[Provided data Boundary: Start]
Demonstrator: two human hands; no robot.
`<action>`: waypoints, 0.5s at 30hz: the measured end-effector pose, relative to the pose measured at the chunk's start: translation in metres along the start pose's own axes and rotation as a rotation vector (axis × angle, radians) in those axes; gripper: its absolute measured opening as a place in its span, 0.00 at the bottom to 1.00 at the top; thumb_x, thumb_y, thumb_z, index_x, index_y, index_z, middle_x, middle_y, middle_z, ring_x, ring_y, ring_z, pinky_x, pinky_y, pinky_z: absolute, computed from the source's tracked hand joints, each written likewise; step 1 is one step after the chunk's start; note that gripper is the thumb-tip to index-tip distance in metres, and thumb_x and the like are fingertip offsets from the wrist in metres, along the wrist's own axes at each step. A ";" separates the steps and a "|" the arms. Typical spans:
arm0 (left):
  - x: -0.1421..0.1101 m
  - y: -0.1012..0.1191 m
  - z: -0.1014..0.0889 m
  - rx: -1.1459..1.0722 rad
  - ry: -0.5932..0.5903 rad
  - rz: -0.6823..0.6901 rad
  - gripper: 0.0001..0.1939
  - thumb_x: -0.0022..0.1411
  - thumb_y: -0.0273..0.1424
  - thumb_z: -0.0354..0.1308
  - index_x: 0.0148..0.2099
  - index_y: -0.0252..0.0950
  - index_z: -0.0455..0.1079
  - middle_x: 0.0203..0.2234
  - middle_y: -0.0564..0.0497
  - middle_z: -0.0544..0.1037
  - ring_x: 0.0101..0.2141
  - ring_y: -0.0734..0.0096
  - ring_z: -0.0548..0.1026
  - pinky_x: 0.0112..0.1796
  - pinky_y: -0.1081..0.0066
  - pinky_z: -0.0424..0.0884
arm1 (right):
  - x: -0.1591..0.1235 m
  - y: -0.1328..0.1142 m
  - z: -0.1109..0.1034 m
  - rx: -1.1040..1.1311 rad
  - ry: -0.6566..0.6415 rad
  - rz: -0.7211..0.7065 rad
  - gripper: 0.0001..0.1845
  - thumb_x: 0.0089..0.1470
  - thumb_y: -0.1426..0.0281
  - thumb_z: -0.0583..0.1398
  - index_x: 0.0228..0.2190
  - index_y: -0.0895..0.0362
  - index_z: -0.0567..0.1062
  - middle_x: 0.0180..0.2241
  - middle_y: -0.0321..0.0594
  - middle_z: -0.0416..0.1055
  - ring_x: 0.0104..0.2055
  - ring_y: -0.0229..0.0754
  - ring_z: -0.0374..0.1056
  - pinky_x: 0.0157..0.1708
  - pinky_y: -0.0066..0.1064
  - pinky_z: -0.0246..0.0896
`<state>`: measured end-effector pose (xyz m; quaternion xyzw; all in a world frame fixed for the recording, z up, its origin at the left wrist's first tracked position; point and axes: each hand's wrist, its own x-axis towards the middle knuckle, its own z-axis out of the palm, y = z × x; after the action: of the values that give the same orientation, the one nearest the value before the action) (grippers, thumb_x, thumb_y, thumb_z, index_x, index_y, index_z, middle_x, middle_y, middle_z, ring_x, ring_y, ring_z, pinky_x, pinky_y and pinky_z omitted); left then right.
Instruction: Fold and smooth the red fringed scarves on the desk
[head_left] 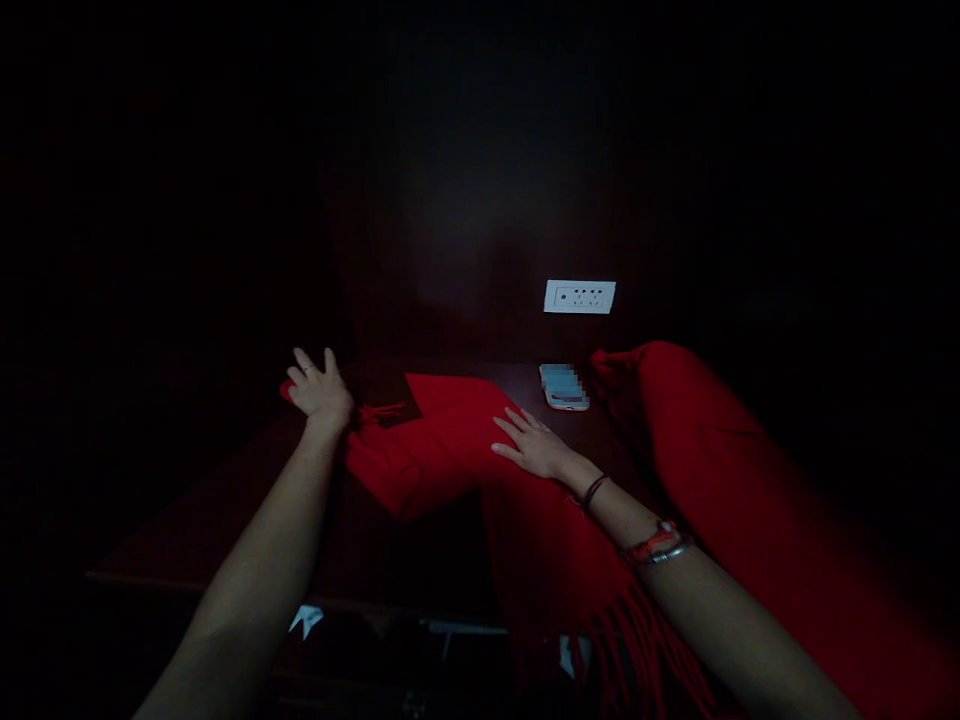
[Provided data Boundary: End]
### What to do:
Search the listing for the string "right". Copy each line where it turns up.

### Answer below:
arm1 (right):
`<state>`: measured end-effector pose (xyz m; quaternion xyzw; all in a world frame fixed for the recording, z up, its origin at the left wrist's first tracked position; point and axes: each hand's wrist, its own x-axis towards the middle knuckle, its own z-axis out of the palm, y = z × x; after the action: of the values that give the same orientation, the one nearest the value before the action) (grippers, thumb_x, thumb_y, thumb_z, index_x, index_y, index_z, middle_x, middle_y, middle_z, ring_x, ring_y, ring_z, pinky_x, pinky_y and pinky_z omitted); left then right.

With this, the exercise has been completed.